> What needs to be done: Look through the material that follows and show every line with the string "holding".

> Record excerpts:

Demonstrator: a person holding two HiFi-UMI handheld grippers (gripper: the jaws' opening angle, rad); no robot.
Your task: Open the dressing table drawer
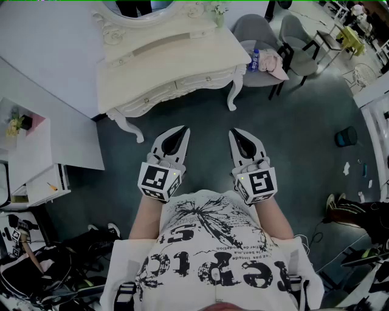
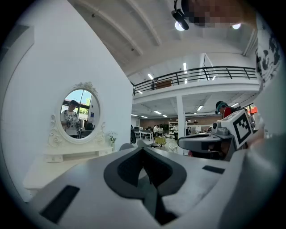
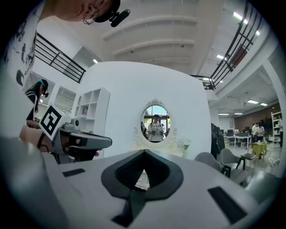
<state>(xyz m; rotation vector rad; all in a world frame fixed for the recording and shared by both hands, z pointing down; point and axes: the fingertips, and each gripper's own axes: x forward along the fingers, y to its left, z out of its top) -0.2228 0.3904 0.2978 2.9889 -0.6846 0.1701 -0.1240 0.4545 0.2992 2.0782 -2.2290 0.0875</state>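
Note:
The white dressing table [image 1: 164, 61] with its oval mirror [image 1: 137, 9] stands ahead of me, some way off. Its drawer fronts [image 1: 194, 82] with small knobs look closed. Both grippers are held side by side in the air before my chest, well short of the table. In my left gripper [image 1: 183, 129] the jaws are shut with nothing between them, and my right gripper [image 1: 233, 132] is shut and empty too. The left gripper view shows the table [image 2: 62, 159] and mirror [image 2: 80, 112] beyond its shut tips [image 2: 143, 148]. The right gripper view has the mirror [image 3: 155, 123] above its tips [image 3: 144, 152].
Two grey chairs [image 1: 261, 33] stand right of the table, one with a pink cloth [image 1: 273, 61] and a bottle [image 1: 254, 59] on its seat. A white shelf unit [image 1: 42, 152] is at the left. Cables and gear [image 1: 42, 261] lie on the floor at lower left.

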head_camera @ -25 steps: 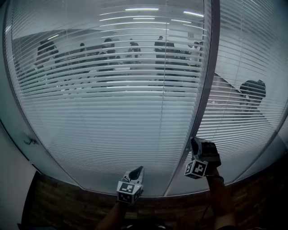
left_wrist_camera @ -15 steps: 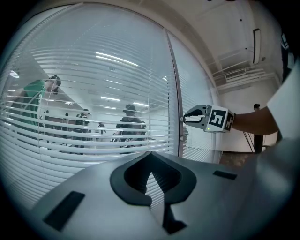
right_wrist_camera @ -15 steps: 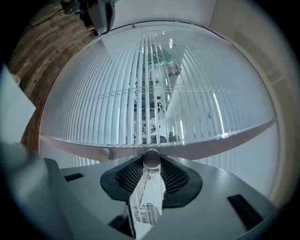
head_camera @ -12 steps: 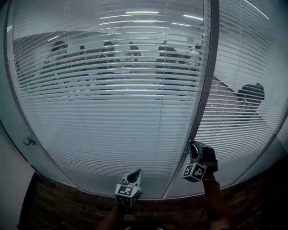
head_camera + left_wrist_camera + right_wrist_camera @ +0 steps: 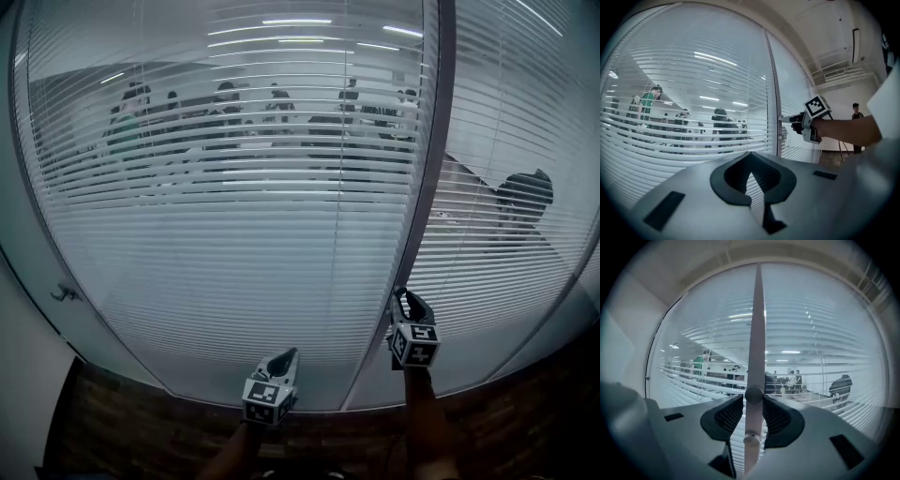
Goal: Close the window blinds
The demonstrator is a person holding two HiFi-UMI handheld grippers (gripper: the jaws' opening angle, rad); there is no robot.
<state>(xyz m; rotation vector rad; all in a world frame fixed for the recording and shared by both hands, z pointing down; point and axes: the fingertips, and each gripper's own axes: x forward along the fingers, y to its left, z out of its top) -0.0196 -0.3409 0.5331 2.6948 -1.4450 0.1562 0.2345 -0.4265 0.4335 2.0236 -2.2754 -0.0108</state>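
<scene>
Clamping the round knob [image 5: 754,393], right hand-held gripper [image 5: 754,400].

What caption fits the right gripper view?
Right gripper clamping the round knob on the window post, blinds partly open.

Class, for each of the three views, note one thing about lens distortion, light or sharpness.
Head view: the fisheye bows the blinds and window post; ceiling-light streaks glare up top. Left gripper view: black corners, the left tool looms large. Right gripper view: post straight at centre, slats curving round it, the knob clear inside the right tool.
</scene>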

> Exercise solution:
Demonstrator: a person holding two HiFi-UMI handheld grippers (gripper: the jaws' opening angle, rad); no robot.
The demonstrator is a person holding two HiFi-UMI handheld grippers (gripper: the jaws' opening angle, rad); there is no robot.

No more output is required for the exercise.